Background: Infant heart transplant (HT) recipients have the best long-term survival of any age group, but the small donor pool and high early mortality limit the therapeutic effectiveness. We sought to determine the relationship between pre-HT diagnosis and early HT outcome to better define the mortality risk associated with a diagnosis of congenital heart disease (CHD) and to examine differences between early and current HT eras. Methods: The Pediatric Heart Transplant Study (PHTS) database was used to identify 739 infant HT recipients at age ≤ 6 months between 1993 and 2008 divided into the following etiologic groups: cardiomyopathy (CM), 18%; hypoplastic left heart syndrome (HLHS) without surgery, 41%; HLHS with surgery, 9%; other CHD without surgery, 16%; and other CHD with surgery, 15%. Severity of illness at HT, post-HT survival, and era effects were compared.

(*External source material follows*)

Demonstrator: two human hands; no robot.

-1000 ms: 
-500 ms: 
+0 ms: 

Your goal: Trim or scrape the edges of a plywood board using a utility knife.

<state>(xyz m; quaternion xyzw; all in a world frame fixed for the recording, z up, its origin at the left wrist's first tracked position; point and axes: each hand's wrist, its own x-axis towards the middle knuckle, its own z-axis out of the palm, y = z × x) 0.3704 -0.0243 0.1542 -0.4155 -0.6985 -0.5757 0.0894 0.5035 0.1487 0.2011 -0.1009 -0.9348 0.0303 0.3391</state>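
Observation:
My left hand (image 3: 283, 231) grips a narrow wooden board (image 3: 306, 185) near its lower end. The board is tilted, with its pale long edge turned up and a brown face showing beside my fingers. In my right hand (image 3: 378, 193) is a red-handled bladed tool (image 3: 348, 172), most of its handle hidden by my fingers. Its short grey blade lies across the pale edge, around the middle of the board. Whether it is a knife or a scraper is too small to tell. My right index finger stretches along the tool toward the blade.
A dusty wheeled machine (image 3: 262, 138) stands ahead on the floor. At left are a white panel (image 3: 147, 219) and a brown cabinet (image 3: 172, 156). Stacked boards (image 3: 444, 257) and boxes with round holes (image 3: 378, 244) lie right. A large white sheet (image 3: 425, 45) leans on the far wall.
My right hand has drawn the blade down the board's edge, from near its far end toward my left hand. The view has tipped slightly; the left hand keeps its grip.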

Results: At 1 year after HT, survival was 89% for the CM group, which was the best, 79% for CHD without surgery, 82% for CHD with surgery, 79% for HLHS without surgery, and 70% for HLHS with surgery, which was the worst outcome. Hazard function analysis demonstrated the difference occurred within the first 3 months after HT. After adjusting for illness severity, differences in mortality risk persisted across etiologic groups. HT survival was similar in the current surgical era for HLHS with surgery, 71% (1993-1998) vs 70% (1999-2008). Conclusions: Infant HT recipients with different pre-HT diagnoses have significantly different post-HT outcomes. HLHS infants with surgery have the lowest survival and their outcome is unchanged in the current era.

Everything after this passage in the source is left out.